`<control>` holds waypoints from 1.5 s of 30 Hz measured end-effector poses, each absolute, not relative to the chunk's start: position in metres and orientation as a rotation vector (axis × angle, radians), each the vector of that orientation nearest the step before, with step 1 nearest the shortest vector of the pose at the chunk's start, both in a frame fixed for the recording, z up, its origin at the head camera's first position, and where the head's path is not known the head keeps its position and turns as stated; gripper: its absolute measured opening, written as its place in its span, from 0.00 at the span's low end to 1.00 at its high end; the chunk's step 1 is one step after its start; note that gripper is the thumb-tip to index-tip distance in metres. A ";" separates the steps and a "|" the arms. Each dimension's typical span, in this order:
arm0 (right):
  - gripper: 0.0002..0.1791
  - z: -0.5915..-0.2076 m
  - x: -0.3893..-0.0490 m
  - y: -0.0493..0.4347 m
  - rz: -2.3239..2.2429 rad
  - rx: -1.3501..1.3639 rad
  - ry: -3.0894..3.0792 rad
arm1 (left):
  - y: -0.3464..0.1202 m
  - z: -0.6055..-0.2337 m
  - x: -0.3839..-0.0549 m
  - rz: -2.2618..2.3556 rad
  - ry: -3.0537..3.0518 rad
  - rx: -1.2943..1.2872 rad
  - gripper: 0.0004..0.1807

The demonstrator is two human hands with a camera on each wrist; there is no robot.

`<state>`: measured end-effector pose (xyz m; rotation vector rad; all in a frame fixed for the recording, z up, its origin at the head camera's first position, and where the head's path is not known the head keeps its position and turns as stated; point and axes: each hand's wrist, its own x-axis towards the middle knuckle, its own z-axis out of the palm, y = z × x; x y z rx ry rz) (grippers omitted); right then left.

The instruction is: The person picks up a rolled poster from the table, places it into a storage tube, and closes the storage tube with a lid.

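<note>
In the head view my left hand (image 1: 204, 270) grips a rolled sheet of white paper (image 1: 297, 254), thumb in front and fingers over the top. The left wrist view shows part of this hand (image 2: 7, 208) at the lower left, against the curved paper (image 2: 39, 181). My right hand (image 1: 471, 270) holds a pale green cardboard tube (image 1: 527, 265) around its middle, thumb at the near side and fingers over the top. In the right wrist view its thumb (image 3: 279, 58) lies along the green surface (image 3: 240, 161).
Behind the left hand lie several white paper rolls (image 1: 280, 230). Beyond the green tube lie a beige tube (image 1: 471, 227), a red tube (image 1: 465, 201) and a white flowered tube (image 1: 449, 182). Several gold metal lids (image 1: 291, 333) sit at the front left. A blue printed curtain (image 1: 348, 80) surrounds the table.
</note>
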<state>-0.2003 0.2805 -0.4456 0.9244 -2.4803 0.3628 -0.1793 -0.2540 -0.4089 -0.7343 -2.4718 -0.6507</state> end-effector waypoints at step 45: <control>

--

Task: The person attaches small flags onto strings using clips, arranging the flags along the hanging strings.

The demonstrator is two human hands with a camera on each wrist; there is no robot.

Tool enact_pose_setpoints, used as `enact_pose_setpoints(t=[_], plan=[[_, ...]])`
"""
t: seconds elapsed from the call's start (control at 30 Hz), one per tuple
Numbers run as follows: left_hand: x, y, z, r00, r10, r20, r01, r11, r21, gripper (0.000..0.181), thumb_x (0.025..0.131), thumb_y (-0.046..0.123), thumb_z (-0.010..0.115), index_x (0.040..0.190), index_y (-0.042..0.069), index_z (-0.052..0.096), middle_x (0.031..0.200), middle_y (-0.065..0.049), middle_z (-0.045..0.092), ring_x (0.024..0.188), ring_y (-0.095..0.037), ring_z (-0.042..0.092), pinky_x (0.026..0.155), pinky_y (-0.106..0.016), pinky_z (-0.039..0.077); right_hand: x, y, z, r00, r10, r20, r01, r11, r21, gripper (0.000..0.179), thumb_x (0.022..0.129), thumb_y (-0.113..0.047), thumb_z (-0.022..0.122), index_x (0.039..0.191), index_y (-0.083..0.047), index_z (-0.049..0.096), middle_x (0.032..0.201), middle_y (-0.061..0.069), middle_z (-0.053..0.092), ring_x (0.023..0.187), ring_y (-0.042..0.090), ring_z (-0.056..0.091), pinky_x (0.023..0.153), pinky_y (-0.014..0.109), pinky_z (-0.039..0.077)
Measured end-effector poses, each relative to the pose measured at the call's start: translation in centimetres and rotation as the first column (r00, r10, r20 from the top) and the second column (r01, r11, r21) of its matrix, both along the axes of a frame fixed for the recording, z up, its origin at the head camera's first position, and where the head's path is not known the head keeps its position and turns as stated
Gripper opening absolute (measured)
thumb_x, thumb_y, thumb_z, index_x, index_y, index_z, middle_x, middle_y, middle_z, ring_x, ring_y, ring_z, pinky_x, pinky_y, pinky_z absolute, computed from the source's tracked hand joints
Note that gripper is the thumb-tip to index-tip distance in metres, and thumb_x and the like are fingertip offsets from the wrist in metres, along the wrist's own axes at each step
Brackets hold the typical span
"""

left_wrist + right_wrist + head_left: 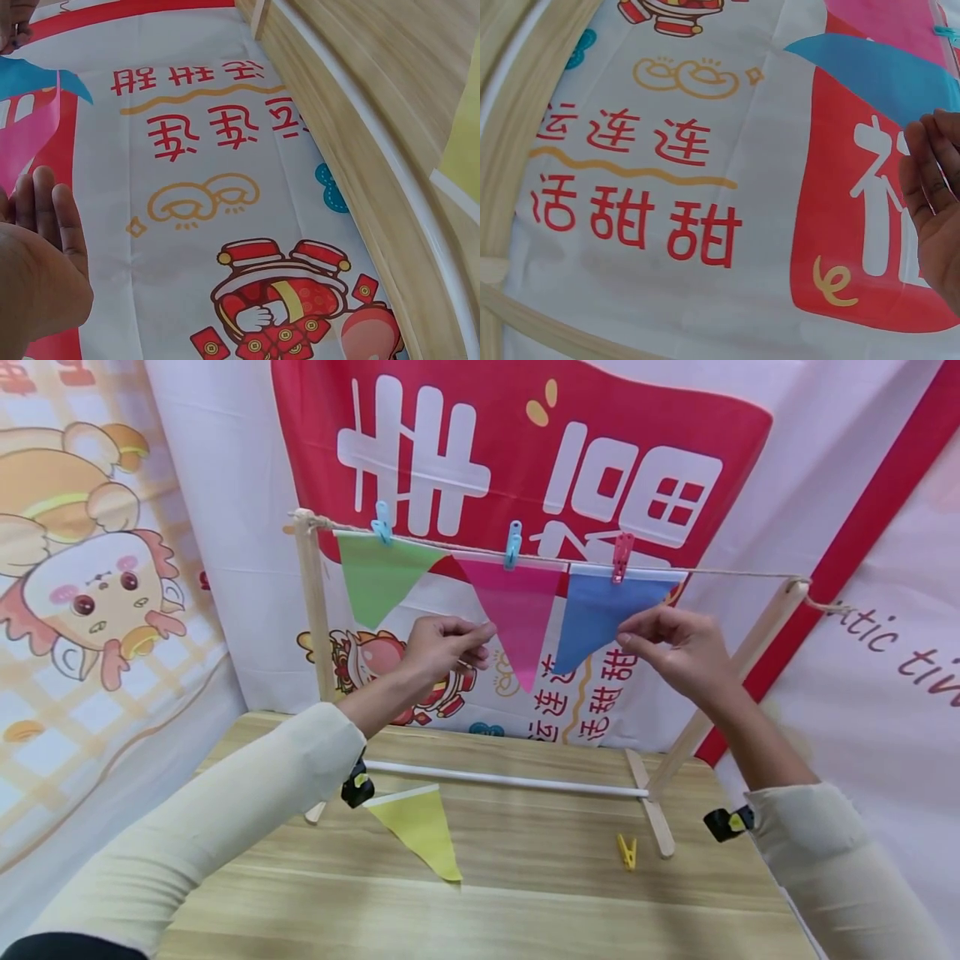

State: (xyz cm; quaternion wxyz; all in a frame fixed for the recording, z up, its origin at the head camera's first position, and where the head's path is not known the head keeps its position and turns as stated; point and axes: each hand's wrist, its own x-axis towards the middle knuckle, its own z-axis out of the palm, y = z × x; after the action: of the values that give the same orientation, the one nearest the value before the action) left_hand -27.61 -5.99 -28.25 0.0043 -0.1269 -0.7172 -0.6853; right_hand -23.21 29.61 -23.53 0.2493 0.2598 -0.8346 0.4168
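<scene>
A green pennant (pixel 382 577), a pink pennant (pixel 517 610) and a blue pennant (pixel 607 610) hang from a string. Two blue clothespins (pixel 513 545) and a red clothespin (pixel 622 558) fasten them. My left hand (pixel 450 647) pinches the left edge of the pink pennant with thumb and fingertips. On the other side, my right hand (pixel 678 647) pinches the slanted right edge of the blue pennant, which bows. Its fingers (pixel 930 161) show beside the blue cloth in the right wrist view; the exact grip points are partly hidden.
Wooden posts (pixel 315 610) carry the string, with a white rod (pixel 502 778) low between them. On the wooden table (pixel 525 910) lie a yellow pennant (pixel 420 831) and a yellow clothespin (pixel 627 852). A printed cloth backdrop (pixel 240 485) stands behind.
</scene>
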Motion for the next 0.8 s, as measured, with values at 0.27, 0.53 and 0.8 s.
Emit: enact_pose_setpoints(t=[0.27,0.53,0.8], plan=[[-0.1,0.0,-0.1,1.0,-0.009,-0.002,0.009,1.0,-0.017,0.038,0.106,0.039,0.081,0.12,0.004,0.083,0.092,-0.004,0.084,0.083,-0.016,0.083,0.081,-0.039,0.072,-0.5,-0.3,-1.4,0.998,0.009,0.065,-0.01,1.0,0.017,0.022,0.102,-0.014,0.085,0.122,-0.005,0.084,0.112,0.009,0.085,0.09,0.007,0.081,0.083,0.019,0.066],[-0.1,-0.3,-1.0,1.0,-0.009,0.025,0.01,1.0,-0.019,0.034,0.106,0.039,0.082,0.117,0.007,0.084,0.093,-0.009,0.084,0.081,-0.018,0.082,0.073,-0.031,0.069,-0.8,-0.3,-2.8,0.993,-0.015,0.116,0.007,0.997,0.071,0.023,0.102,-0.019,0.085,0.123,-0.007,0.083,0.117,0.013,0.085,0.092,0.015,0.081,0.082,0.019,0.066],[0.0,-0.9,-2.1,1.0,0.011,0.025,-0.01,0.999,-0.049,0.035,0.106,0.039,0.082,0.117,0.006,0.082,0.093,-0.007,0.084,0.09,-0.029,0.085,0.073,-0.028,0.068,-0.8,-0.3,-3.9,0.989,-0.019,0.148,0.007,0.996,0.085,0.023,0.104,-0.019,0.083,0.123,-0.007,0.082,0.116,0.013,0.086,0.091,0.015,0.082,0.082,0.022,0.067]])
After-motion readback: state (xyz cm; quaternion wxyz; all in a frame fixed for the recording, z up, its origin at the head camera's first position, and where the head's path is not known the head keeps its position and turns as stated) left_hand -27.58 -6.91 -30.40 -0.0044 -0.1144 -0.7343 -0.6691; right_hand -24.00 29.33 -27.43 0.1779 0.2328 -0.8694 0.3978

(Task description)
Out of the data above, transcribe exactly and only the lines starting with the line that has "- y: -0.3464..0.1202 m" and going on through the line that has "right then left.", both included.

(Solution to the problem)
  - y: -0.3464..0.1202 m
  - z: -0.6055..-0.2337 m
  - x: -0.3839..-0.0549 m
  - rz: -2.2618..2.3556 rad
  - ry: -3.0537..3.0518 rad
  - rx: -1.2943..1.2872 rad
  - gripper: 0.0004..0.1807

The demonstrator is two human hands with a camera on each wrist; there is no robot.

`<state>`: measured end-effector pose (xyz m; rotation vector rad; all in a frame fixed for the recording, z up, its origin at the head camera's first position, and where the head's path is not known the head keeps its position and turns as stated; point and axes: each hand's wrist, its own x-axis towards the middle knuckle, its own z-axis out of the palm, y = z × x; x y z rx ry rz) (grippers omitted); right then left.

This exercise has now been completed.